In it’s third year, Tifli - International Festival of Theatre for Young Audiences theatre is finally set to be held in Mumbai.

art and culture Updated: Nov 27, 2016 18:47 IST
Kaushani Banerjee
Kaushani Banerjee
Hindustan Times
Tifli,Children's Theatre,Object Theatre
Tifli will be held in Mumbai from December 7 to December 9.(HT Photo)

While most theatre festivals in Mumbai cater to adults, Tifli, International Festival of Theatre for Young Audiences welcomes children between the ages of three and 15. In its third year, the festival has finally expanded to Mumbai after being held in Delhi and Hyderabad for the past two years.

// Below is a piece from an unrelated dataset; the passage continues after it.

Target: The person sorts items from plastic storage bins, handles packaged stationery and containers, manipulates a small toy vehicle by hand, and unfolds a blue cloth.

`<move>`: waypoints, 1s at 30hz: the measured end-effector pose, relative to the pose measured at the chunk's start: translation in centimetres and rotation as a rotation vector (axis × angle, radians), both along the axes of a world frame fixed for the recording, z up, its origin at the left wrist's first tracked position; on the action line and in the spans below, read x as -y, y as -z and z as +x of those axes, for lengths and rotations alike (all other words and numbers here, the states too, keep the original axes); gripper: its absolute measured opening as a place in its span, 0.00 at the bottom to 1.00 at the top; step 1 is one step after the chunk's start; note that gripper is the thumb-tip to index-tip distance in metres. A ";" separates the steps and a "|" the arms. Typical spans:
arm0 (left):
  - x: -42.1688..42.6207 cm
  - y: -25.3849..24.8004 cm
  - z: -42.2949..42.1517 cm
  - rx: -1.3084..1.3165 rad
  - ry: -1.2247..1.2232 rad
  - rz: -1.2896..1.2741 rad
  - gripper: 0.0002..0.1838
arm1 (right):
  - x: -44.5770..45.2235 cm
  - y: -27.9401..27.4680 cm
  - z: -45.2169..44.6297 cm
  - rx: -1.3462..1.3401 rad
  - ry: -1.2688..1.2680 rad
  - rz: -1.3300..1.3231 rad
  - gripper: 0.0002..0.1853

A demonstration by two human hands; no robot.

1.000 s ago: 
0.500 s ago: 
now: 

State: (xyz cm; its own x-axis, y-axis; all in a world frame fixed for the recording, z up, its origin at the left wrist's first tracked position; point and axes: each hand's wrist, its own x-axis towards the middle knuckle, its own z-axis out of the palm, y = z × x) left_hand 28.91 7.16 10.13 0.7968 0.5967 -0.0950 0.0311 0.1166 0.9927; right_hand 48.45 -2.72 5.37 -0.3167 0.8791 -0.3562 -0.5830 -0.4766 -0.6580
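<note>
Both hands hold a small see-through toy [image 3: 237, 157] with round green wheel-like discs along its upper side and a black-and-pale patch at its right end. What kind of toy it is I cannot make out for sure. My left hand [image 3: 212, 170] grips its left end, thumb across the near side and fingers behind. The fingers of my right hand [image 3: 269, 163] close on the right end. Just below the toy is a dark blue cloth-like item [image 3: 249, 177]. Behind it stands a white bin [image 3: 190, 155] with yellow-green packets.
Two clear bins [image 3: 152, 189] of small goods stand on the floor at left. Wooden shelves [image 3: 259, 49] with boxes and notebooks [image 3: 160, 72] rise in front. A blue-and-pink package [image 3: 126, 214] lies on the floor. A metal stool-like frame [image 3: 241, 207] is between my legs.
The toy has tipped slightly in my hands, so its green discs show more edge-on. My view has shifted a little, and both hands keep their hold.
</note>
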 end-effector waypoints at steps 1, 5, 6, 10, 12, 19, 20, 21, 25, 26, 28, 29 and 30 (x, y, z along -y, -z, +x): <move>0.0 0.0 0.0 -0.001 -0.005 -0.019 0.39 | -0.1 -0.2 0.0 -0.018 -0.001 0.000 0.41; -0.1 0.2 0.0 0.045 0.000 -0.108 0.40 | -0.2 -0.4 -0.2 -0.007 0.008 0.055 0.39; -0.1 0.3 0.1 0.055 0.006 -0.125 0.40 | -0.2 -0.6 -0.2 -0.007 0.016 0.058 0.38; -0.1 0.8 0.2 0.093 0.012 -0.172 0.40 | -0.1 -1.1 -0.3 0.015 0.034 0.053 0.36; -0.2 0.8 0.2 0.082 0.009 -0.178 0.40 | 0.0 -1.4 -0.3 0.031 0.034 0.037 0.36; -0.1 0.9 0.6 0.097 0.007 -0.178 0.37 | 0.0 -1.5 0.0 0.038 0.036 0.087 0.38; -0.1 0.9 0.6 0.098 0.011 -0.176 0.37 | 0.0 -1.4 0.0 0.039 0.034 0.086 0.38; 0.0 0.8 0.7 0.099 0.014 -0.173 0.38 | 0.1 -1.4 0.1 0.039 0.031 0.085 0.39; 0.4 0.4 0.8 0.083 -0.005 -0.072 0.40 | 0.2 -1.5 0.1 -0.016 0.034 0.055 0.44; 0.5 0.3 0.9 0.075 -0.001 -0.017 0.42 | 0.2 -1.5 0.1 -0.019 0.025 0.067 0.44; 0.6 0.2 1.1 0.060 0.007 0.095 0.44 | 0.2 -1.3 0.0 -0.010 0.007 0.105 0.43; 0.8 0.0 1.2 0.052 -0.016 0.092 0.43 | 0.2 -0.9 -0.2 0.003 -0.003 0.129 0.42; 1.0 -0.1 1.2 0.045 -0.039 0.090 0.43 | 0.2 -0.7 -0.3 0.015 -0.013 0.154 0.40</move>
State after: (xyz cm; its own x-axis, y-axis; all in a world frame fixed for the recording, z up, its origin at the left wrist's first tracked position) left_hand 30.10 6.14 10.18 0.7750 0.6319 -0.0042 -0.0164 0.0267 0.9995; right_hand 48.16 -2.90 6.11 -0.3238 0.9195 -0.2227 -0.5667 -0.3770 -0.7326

Starting from December 7, the event will be co-hosted by various city-based theatre groups such as Kalsootree, Tram Arts Trust, Swangwale and Gillo Theatre Repertory. Theatre groups from across the world will take part in the event, including France’s Cie La Boîte à sel , Mexico’s Tricicolo Rojo, Kolkata’s Jhalapala, Delhi’s Katkatha Puppet Arts Trust, Mumbai’s Ideas Limited and Pune’s Maharasthra Cultural Centre. “Last year the theme was toddlers and the year before it was climate change. But this year, we don’t have a focal point. In fact, the focus I would say has been to take Tifli to two more cities. We would like to take it to Kolkata next year,” says festival director Shaili Sathyu.

A still from Cie La Boîte à sel’s Play (HT Photo)


Talking about children’s theatre in India, Sathyu says, “Unfortunately, theatre for children is not very popular in India. In Mumbai, we have seen a rise but the phenomenon of adults creating theatre for young audiences is not common across the country”. Sathyu admits that “the main challenge is getting school students to come for the shows.” “In Delhi, the challenge was to get them to attend a festival like this, because it’s not just entertainment it’s also exposure to arts. So, the advocacy, that we are not just promoting theatre as an event, is a hurdle. Out of the 6,000 people we are expecting in Mumbai, 5000 people will come from schools and NGOs working with children. Our aim is to make theatre a part of the school calendar, so that children are taken to watch plays by their schools every year,” she adds.

A still from the play Ekda Kay Zale. (HT Photo)


Even though there is no binding theme, non-verbal plays seem to be a festival favourite. Four out of the six acts deal with object, puppetry and mime. One of the highlights at the festival is Cie La Boîte à sel’s Play, a quirky celebration of toys that mixes coloured tape and sound to present ideas. The objects used are “symbols, open doors and gates for imagination”. “We have had a great connection with children in our previous shows. When I move a shape, they [children] try and enact the shape, when I destroy a building, I can see them feel the destruction. They often also hum or sing the music or sounds that are played. I had the same experience in France, Brazil, Canada, and at the Jashnebachpan festival in Delhi. I hope this connection with children continues. It is a true gift for an artiste to meet children all over the world and discover what makes them laugh, think, express their feelings, and what stories they will invent during the show,” says director Celine Garnavault.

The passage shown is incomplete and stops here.